• What you will do
This exercise asks for every line of the material that includes the word "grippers".

+===+

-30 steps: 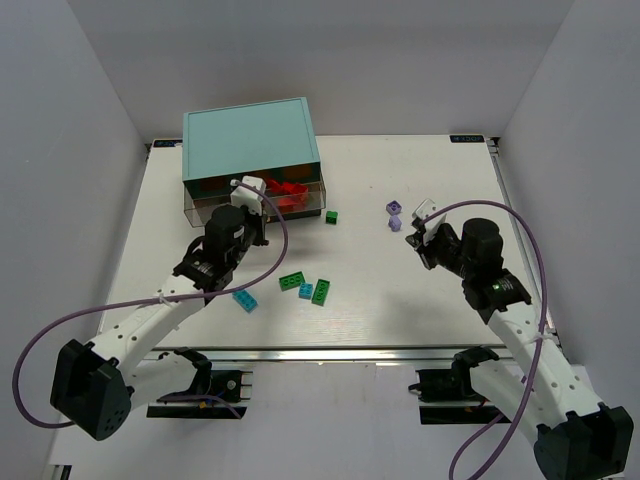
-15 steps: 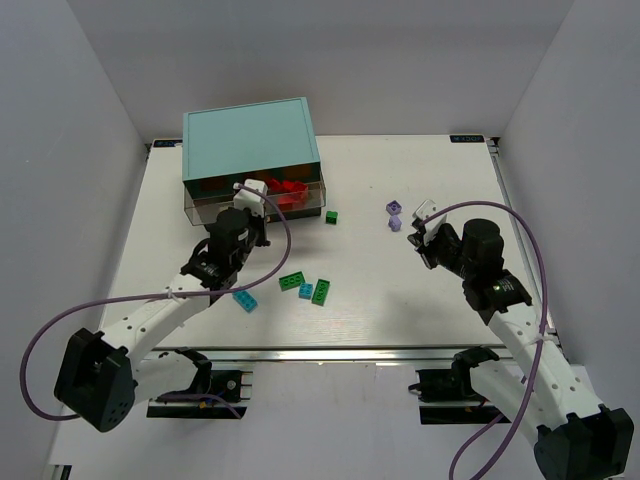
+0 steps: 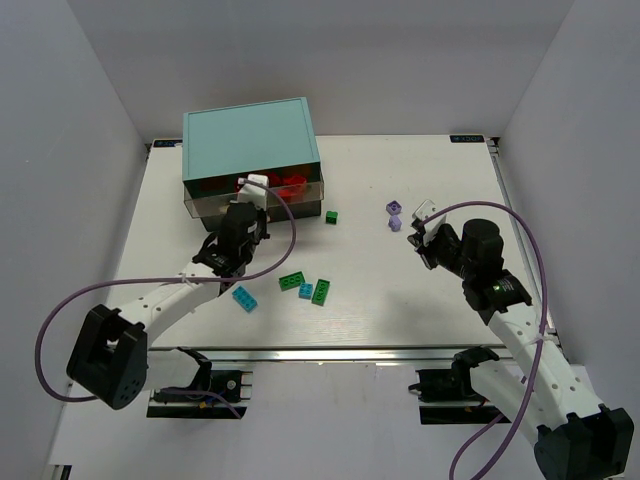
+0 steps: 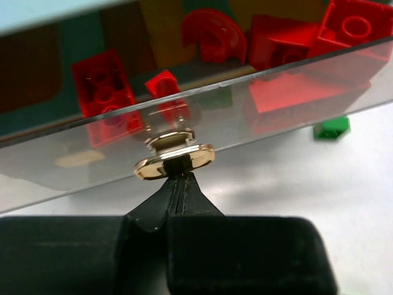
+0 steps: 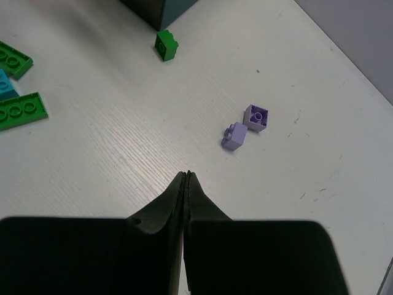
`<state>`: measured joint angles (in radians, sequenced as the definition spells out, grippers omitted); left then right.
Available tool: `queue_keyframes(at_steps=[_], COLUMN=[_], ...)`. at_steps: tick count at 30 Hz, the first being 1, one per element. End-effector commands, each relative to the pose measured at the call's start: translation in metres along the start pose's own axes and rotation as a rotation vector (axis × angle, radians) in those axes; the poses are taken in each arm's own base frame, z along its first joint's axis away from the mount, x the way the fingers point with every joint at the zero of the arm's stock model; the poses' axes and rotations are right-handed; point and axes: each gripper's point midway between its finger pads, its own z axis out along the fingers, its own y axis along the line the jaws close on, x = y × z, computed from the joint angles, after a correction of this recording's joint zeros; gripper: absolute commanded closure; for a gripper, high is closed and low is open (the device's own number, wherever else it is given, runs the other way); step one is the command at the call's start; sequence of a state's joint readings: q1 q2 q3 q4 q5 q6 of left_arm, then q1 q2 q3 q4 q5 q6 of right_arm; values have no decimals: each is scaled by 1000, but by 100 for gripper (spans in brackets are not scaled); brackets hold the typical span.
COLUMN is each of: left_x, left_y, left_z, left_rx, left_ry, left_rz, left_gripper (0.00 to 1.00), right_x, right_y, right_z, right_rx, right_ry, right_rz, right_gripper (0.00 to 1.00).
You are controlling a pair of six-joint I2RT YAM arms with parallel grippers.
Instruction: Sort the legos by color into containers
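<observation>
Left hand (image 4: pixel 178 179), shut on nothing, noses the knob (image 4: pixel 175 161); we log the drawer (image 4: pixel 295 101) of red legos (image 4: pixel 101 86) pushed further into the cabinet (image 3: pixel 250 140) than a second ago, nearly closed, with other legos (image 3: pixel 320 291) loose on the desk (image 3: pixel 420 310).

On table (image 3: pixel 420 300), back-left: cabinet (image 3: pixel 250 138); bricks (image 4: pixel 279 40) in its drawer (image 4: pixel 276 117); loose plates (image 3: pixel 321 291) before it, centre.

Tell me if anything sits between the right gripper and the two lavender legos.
Nothing visible does. Only bare table lies between the shut right gripper and the lavender brick or the lavender piece beside it.
</observation>
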<state>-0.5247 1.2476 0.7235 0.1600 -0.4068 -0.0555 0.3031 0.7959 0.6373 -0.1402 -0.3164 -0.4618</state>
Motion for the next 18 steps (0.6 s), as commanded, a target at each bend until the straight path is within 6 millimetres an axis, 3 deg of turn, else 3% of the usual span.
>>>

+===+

• Answer section
`<state>`: measured joint angles (in radians, sequenced as the definition spells out, grippers omitted); left then right.
You are controlling a pair of six-joint I2RT YAM arms with parallel grippers.

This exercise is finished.